## YOUR OBJECTIVE
Leave the pictures out, and transcribe the material below exactly from the line with "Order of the" to the line with "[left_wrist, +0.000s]", both lines included.

## DATA BELOW
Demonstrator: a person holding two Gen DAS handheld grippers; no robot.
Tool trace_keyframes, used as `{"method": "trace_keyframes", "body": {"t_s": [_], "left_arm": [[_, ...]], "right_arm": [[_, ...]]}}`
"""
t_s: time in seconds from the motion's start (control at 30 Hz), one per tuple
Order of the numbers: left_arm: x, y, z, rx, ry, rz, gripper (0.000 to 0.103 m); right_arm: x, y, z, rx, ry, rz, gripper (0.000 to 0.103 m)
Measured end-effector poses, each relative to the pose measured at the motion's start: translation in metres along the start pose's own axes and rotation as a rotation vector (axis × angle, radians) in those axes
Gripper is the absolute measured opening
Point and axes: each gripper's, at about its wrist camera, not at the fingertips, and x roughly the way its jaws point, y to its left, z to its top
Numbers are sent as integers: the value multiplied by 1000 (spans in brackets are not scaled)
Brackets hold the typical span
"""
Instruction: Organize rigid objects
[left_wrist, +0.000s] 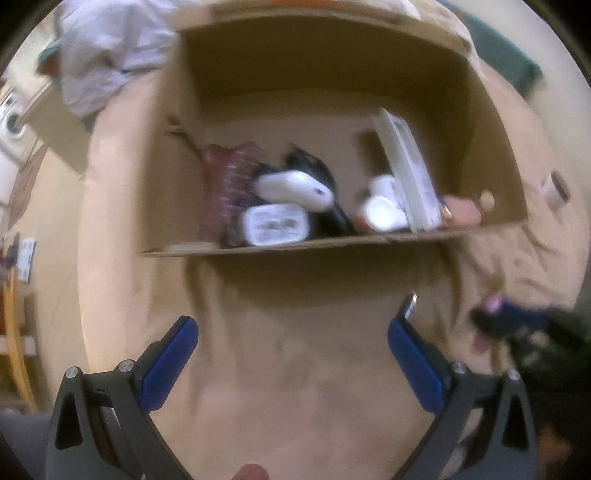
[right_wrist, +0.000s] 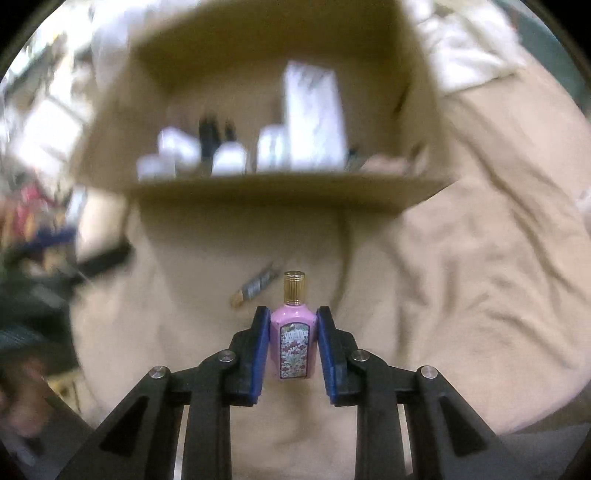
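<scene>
A rumpled beige cloth (right_wrist: 461, 258) covers the surface under a corrugated cardboard box (left_wrist: 258, 249) holding smooth white chargers. My left gripper (left_wrist: 291, 332) hangs spread wide, grasping nothing. My right gripper (right_wrist: 291, 314) is clamped on a glossy pink perfume bottle (right_wrist: 293, 339), its long axis upright, ribbed gold cap toward the box.

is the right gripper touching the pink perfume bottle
Touching. The right wrist view shows both blue pads of the right gripper pressed against the pink perfume bottle's sides.
</scene>
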Motion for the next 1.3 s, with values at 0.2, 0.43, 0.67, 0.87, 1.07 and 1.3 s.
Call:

## EXERCISE OUTPUT
Order of the numbers: left_arm: x, y, z, rx, ry, rz, gripper (0.000 to 0.103 m); right_arm: x, y, z, rx, ry, rz, gripper (0.000 to 0.103 m)
Measured end-effector poses, each relative to the pose measured at the motion's start: translation in metres along the start pose's own axes and rotation as a rotation vector (axis × angle, radians) in those axes
Gripper is the absolute measured opening
Point and axes: each gripper's, at about its wrist camera, not at the fingertips, and x roughly the way its jaws point, y to its left, z to its top
Numbers are sent as integers: the value multiplied by 1000 (spans in brackets are not scaled)
Brackets hold the typical span
"""
Instruction: Organize rigid objects
[left_wrist, +0.000s] 

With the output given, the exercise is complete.